Nothing may be dropped or altered: reproduce all the data.

※ ※ ※

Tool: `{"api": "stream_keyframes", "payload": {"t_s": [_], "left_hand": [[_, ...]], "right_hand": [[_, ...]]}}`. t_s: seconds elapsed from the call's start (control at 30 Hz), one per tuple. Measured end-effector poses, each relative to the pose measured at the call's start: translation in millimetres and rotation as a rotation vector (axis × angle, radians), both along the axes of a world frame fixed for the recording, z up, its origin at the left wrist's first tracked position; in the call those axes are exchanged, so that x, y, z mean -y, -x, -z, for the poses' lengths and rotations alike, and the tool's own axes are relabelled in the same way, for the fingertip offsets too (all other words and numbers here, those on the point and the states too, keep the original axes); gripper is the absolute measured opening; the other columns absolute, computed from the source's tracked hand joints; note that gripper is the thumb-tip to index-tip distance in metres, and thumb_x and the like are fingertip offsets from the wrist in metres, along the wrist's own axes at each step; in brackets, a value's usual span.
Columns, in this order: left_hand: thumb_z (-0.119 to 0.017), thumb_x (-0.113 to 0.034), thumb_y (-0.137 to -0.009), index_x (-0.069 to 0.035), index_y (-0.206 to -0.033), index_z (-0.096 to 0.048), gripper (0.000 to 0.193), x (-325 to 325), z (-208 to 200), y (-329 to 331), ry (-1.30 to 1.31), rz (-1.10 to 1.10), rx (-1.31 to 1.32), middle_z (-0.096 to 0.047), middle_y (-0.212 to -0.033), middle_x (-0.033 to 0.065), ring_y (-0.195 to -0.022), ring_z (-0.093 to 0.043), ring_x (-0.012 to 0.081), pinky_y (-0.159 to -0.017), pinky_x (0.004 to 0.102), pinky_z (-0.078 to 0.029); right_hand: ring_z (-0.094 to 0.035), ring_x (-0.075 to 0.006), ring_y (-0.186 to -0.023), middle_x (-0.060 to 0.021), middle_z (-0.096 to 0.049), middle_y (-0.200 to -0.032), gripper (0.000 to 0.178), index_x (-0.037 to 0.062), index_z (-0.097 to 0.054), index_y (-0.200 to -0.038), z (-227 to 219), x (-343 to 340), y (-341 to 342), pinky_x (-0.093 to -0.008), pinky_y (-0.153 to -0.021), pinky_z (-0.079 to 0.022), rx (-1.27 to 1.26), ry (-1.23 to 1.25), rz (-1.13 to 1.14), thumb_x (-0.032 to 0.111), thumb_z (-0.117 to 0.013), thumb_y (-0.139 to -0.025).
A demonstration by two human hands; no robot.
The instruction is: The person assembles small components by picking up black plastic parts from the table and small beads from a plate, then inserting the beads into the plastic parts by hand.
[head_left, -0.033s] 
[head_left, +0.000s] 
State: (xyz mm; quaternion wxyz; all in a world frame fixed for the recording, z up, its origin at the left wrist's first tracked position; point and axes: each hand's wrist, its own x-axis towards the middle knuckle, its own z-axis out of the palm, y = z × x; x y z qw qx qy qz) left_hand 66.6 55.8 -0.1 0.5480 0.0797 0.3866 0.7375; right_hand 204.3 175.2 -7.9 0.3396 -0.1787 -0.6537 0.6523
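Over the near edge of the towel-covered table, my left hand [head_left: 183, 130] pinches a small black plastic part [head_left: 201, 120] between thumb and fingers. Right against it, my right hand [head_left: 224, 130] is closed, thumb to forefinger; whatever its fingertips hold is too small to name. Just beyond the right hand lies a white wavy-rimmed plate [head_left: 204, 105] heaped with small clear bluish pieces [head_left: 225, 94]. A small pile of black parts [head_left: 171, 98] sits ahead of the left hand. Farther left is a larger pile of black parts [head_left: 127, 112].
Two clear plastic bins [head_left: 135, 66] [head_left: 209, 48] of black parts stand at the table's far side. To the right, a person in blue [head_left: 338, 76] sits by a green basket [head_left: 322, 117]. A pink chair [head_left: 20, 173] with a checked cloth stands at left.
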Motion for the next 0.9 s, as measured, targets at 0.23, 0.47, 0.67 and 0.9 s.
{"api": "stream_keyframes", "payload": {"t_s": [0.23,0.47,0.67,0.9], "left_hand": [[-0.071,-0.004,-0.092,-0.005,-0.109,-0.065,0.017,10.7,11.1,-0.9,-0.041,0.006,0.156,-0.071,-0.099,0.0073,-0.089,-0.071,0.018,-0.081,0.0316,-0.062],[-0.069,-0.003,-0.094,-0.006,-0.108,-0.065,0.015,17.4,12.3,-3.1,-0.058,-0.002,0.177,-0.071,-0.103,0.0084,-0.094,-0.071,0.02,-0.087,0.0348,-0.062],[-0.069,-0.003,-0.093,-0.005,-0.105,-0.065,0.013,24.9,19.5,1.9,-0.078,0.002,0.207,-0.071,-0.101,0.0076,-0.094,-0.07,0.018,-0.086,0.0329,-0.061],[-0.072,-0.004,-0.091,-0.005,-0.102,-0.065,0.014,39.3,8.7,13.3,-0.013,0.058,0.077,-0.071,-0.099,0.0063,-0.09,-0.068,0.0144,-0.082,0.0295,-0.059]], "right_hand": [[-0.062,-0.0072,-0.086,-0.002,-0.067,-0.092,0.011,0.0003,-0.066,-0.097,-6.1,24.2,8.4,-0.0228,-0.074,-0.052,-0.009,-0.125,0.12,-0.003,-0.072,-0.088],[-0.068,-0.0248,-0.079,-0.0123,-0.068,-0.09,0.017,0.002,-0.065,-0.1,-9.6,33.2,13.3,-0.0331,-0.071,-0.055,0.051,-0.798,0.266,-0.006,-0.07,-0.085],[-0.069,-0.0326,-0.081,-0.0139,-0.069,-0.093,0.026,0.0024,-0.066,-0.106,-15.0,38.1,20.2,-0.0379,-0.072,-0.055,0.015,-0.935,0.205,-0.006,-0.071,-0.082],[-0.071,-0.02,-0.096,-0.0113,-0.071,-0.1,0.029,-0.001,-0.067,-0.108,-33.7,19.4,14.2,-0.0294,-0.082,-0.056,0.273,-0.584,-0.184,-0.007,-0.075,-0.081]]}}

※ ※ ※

TASK RESULT ->
Tool: `{"api": "stream_keyframes", "payload": {"t_s": [_], "left_hand": [[_, ...]], "right_hand": [[_, ...]]}}`. t_s: seconds elapsed from the call's start (control at 30 Hz), one per tuple. Measured end-effector poses, each relative to the pose measured at the call's start: translation in millimetres and rotation as a rotation vector (axis × angle, radians), both along the axes of a world frame fixed for the recording, z up, its origin at the left wrist's first tracked position; in the call those axes are exchanged, so that x, y, z mean -y, -x, -z, for the poses' lengths and rotations alike, and the tool's own axes are relabelled in the same way, for the fingertip offsets too (all other words and numbers here, those on the point and the states too, keep the original axes); gripper is the absolute measured opening; the other columns absolute, computed from the source's tracked hand joints; note that gripper is the thumb-tip to index-tip distance in metres, and thumb_x and the like are fingertip offsets from the wrist in metres, along the wrist's own axes at each step; in brackets, a value's usual span.
Columns, in this order: left_hand: thumb_z (-0.119 to 0.017), thumb_x (-0.113 to 0.034), thumb_y (-0.137 to -0.009), index_x (-0.069 to 0.035), index_y (-0.206 to -0.033), index_z (-0.096 to 0.048), gripper (0.000 to 0.193), x (-325 to 325), z (-208 to 200), y (-329 to 331), ry (-1.30 to 1.31), rz (-1.10 to 1.10), rx (-1.31 to 1.32), middle_z (-0.096 to 0.047), middle_y (-0.212 to -0.033), middle_x (-0.033 to 0.065), ring_y (-0.195 to -0.022), ring_z (-0.093 to 0.043), ring_x (-0.012 to 0.081), pinky_y (-0.159 to -0.017), pinky_x (0.004 to 0.102), pinky_z (-0.078 to 0.029); right_hand: ring_z (-0.094 to 0.035), ring_x (-0.075 to 0.006), ring_y (-0.186 to -0.023), middle_x (-0.060 to 0.021), middle_z (-0.096 to 0.049), middle_y (-0.200 to -0.032), gripper (0.000 to 0.178), index_x (-0.037 to 0.062), index_z (-0.097 to 0.054), index_y (-0.200 to -0.038), z (-227 to 219), x (-343 to 340), y (-341 to 342), pinky_x (-0.093 to -0.008), pinky_y (-0.153 to -0.021), pinky_z (-0.079 to 0.022), rx (-1.27 to 1.26), ry (-1.23 to 1.25), rz (-1.13 to 1.14), thumb_x (-0.032 to 0.111), thumb_z (-0.117 to 0.013), thumb_y (-0.139 to -0.025).
A demonstration by two human hands; no robot.
The instruction is: The person assembles small components by picking up black plastic parts from the table and small beads from a plate, then inserting the beads into the plastic parts by hand.
[head_left, -0.033s] 
[head_left, +0.000s] 
State: (xyz mm; quaternion wxyz; all in a world frame fixed for the recording, z up, its origin at the left wrist's first tracked position; point and axes: each hand's wrist, its own x-axis towards the middle knuckle, its own z-axis out of the palm, y = z × x; x y z qw qx qy qz) left_hand 66.6 55.8 -0.1 0.5480 0.0797 0.3866 0.7375; right_hand 204.3 175.2 -7.9 0.3396 -0.1787 -0.6537 0.6523
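Over the near edge of the towel-covered table, my left hand [head_left: 183, 130] pinches a small black plastic part [head_left: 201, 120] between thumb and fingers. Right against it, my right hand [head_left: 224, 130] is closed, thumb to forefinger; whatever its fingertips hold is too small to name. Just beyond the right hand lies a white wavy-rimmed plate [head_left: 204, 105] heaped with small clear bluish pieces [head_left: 225, 94]. A small pile of black parts [head_left: 171, 98] sits ahead of the left hand. Farther left is a larger pile of black parts [head_left: 127, 112].
Two clear plastic bins [head_left: 135, 66] [head_left: 209, 48] of black parts stand at the table's far side. To the right, a person in blue [head_left: 338, 76] sits by a green basket [head_left: 322, 117]. A pink chair [head_left: 20, 173] with a checked cloth stands at left.
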Motion for the next 0.9 s, as measured, targets at 0.23, 0.47, 0.67 and 0.9 s.
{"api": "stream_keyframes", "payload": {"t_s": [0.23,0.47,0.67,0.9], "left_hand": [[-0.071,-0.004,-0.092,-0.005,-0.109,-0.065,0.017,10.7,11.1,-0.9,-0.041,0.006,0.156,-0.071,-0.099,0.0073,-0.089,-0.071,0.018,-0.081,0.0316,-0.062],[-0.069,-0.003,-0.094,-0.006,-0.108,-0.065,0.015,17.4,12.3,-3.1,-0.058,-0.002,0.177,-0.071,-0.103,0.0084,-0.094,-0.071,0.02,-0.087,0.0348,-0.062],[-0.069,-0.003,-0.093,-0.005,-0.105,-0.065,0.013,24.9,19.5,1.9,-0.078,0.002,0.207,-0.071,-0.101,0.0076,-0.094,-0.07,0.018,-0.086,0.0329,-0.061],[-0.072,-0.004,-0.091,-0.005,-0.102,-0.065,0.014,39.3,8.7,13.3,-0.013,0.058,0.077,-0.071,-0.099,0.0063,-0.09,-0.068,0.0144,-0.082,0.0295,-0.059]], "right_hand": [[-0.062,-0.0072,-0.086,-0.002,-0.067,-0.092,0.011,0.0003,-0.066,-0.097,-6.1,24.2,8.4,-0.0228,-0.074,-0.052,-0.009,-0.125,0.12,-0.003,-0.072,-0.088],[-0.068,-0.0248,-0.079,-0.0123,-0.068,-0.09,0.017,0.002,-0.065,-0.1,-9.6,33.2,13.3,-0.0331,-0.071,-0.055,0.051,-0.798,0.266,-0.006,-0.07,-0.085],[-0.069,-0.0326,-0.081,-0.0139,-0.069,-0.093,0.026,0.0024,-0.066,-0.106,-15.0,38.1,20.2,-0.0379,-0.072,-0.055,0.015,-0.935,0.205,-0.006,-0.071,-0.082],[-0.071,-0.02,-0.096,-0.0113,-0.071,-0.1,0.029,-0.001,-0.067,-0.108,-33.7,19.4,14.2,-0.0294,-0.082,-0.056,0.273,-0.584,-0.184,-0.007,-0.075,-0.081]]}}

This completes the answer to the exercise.